→ **What needs to be done**
The complete data, repeated exactly, should form your response.

::: Data section :::

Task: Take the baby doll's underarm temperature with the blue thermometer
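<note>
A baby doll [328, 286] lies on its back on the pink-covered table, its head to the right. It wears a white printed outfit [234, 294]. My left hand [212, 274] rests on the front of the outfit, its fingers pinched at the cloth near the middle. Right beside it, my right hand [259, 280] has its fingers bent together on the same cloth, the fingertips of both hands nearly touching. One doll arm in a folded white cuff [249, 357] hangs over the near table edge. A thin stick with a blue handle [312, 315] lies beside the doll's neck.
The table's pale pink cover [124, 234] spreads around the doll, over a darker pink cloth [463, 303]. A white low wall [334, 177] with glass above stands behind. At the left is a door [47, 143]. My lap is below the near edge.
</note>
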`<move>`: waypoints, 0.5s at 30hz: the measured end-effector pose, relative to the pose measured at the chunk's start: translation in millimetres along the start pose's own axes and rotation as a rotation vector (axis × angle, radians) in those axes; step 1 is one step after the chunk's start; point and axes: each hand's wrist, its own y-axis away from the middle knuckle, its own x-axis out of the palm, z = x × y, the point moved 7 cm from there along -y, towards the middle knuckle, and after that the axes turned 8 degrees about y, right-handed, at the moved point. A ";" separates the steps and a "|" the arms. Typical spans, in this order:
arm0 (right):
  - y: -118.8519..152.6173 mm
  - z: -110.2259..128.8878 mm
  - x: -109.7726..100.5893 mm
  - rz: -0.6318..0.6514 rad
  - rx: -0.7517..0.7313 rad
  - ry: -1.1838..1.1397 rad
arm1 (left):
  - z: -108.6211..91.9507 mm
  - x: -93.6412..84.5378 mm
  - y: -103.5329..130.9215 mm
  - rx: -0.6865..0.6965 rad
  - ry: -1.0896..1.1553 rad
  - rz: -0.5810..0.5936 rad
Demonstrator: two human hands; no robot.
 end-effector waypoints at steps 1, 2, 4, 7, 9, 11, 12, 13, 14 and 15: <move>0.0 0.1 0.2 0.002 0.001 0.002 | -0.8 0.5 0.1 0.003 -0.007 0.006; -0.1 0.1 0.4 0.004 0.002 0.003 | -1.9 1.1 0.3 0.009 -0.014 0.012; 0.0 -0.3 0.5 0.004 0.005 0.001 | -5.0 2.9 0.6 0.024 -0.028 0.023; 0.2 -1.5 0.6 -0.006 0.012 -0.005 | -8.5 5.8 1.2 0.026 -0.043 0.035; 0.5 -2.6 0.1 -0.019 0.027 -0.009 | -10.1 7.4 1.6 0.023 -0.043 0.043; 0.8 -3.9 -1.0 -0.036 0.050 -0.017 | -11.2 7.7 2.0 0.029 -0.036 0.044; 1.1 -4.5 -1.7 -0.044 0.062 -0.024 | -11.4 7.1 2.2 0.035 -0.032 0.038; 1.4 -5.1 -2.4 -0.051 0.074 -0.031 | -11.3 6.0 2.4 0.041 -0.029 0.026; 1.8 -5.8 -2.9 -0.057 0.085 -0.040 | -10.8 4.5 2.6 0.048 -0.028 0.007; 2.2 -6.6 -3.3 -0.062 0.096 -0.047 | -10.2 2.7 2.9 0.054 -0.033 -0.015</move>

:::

→ **Response**
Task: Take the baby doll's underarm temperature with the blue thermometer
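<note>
A baby doll [328, 286] lies on its back on the pink-covered table, its head to the right. It wears a white printed outfit [234, 294]. My left hand [212, 274] rests on the front of the outfit, its fingers pinched at the cloth near the middle. Right beside it, my right hand [259, 280] has its fingers bent together on the same cloth, the fingertips of both hands nearly touching. One doll arm in a folded white cuff [249, 357] hangs over the near table edge. A thin stick with a blue handle [312, 315] lies beside the doll's neck.
The table's pale pink cover [124, 234] spreads around the doll, over a darker pink cloth [463, 303]. A white low wall [334, 177] with glass above stands behind. At the left is a door [47, 143]. My lap is below the near edge.
</note>
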`<move>`: waypoints, 0.5s at 30hz: the measured end-effector pose, relative to the pose measured at the chunk's start: translation in millimetres along the start pose's own axes and rotation as a rotation vector (axis × angle, radians) in those axes; step 1 is one step after the chunk's start; point and axes: each hand's wrist, its own y-axis away from the middle knuckle, its own x-axis out of the palm, z = x × y, the point moved 7 cm from there along -y, towards the middle knuckle, and after that the axes turned 8 degrees about y, right-handed, at the moved point. A ";" separates the steps and a "|" the arms. Typical spans, in this order:
arm0 (right):
  - y: -118.8519..152.6173 mm
  - z: -110.2259..128.8878 mm
  - x: -109.7726..100.5893 mm
  - rz: -0.6318..0.6514 rad
  - rx: -0.7517..0.7313 rad
  - ry: -1.1838..1.1397 rad
arm1 (left):
  - z: -108.6211..91.9507 mm
  - x: -93.6412..84.5378 mm
  - y: -103.5329..130.9215 mm
  - rx: -0.6865..0.6965 rad
  - ry: -1.0896..1.1553 rad
  - rz: -0.5810..0.5936 rad
Demonstrator: two human hands; no robot.
 end-effector waypoints at steps 1, 2, 4, 7, 9, 11, 12, 13, 14 and 15: <move>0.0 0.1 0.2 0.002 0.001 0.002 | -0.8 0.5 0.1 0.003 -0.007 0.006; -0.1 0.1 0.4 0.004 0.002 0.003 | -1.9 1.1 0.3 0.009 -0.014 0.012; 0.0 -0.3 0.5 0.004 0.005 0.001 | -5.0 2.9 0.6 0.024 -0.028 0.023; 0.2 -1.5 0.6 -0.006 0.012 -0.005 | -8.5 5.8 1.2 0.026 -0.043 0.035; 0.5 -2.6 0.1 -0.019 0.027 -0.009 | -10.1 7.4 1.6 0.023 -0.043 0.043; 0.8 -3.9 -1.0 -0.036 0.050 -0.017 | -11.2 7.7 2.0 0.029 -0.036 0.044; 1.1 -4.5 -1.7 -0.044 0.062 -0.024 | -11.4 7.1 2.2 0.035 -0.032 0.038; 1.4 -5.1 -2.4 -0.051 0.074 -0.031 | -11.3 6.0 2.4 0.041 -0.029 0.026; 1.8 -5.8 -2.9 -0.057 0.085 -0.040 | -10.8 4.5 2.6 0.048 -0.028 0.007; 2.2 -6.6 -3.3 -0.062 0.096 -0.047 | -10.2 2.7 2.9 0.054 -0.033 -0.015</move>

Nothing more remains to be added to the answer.